Craig Cathcart, Regulatory Committee convener
“In the interesting times in which we live, the committee has continued to give thought to how 21st century regulation should look, supporting the profession and protecting the public interest through consistent, accountable and proportionate measures.
“The first half of our operating year focused on the Legal Services Review report, which published in late 2018. We welcomed much of it, including the recommendations for improved regulation of entities and broader cross-border regulation. We especially welcomed its recognition that the current complaints system is not fit for purpose, being costly, complex and time consuming. Many of the proposals in the report reflected the suggestions which have been pursued by the committee for some time.
“However, the committee believed the report failed to provide a convincing argument or detailed evidence to support the core proposal of creating a new single independent regulator of legal services. We now look forward to the Scottish Government consulting further and the committee having the opportunity to submit additional proposals ahead of new legislation.
“Anti-money laundering has continued to be a key area of focus, and the committee ensured delivery of an action plan to implement recommendations made by Office of Professional Body Anti-money laundering Supervisors (OPBAS). We formed a new standalone regulatory subcommittee to deal with this complex landscape and oversee the specialist work required.
“Other key areas of work have included improving the current complaints process, and our work on price transparency within the legal services market. We also responded to several consultations, as ever balancing the professional and public interest, and seeking to achieve public confidence in how we regulate our vital legal profession. You can read the full report on my first year as the Regulatory Committee’s convener at www.lawscot.org.uk/annualreport.”
Graham Watson, Finance Committee convener and treasurer
“The past few months have been quite exceptional and have had a significant and detrimental impact on the financial position and future financial prospects of the Society.
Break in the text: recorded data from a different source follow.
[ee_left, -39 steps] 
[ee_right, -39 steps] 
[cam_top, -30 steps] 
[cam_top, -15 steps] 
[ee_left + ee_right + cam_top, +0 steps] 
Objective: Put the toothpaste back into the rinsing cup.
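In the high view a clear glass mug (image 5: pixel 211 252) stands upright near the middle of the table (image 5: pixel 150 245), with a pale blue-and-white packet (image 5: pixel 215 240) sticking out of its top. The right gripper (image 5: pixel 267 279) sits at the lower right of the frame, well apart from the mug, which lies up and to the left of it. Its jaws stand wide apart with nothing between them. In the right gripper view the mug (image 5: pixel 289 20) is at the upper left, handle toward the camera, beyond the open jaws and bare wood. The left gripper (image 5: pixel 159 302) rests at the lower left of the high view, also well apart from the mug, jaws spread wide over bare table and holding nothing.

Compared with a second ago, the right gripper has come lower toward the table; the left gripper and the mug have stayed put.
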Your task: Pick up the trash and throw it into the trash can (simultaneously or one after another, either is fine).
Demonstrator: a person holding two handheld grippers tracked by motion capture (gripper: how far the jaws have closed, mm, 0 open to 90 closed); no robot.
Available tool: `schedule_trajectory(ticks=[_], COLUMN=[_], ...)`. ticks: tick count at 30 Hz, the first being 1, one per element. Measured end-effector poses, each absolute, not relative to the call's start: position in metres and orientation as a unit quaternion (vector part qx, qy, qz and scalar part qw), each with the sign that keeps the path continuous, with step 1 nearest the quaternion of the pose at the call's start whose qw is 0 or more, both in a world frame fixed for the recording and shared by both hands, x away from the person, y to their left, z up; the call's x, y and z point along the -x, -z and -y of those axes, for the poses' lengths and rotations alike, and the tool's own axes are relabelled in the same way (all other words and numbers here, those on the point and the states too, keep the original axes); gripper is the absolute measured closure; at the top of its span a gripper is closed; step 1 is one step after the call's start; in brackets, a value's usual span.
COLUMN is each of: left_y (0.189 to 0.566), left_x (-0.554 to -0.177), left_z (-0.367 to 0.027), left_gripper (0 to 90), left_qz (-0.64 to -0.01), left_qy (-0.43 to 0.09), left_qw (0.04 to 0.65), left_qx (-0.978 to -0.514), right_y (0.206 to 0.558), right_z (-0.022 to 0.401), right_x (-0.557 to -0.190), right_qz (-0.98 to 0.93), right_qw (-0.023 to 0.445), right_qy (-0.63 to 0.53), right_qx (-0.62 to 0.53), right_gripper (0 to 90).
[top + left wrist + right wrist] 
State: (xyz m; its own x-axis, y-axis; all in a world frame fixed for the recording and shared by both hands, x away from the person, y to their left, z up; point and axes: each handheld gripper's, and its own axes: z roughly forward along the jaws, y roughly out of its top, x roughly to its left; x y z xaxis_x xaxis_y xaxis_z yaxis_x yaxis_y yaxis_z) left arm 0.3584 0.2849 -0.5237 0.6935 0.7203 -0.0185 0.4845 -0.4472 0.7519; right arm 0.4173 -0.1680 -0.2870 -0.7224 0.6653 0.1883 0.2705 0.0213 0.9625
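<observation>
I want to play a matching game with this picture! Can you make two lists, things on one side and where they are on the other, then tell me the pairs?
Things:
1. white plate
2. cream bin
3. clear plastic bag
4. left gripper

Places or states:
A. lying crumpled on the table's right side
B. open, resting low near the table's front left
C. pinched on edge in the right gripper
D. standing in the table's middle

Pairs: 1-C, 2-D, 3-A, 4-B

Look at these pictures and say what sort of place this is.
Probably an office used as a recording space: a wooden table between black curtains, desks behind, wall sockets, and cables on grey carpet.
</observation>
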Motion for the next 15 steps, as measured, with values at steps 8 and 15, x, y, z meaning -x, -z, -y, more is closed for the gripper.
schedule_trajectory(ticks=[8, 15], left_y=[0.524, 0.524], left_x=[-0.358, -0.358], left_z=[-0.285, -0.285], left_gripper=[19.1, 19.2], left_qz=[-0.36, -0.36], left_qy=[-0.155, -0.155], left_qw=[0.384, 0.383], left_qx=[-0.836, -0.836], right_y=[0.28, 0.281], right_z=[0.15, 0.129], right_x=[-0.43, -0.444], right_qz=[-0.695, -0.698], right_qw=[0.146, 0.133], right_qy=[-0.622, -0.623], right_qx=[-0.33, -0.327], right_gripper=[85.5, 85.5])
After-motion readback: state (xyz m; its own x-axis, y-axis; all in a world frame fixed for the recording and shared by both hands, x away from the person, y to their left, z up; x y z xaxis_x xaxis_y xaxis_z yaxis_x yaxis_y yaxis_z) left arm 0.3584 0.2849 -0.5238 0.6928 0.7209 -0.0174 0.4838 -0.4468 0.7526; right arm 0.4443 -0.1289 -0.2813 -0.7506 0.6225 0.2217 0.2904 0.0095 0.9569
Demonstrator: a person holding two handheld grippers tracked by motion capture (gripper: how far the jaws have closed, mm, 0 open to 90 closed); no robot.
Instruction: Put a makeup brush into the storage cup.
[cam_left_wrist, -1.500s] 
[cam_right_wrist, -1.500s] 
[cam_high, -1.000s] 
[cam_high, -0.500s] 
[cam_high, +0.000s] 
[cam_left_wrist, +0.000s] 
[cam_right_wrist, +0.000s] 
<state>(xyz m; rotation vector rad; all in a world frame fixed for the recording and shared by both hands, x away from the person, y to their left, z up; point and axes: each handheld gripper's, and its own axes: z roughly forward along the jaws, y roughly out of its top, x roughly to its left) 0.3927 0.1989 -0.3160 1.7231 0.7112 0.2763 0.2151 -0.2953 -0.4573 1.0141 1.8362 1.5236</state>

The pre-COVID-19 budget for the Society assumed a breakeven position for the financial year ending 31 October 2020, with a modest contingency for unforeseen events. As a result of the crisis, the Society has been forced to take immediate action to reduce its cost base and conserve cash.
“Since receipt of most of the Society’s income predates the crisis, it is still the expectation that with careful cost control, a broadly breakeven position, prior to recognising the effects of the pandemic on the Society’s investment portfolio, will be the outturn this year. Of course, given that the final position will involve a snapshot of the value of the investment portfolio on 31 October, it is quite possible that a significant deficit will be reported if global stock markets do not see a post-COVID-19 rebound by the year end.
“Of much greater concern is the effect of the crisis on the Society’s financial position beyond 31 October 2020. The forward picture looks very challenging, especially in view of Council’s decision to reduce 2020-21 fees due from members. The Society’s scope of work and its associated cost base for the following year, will require additional scrutiny and careful management as a consequence of providing this much needed relief to members, in order to deliver an acceptable financial outturn for 2020-21.”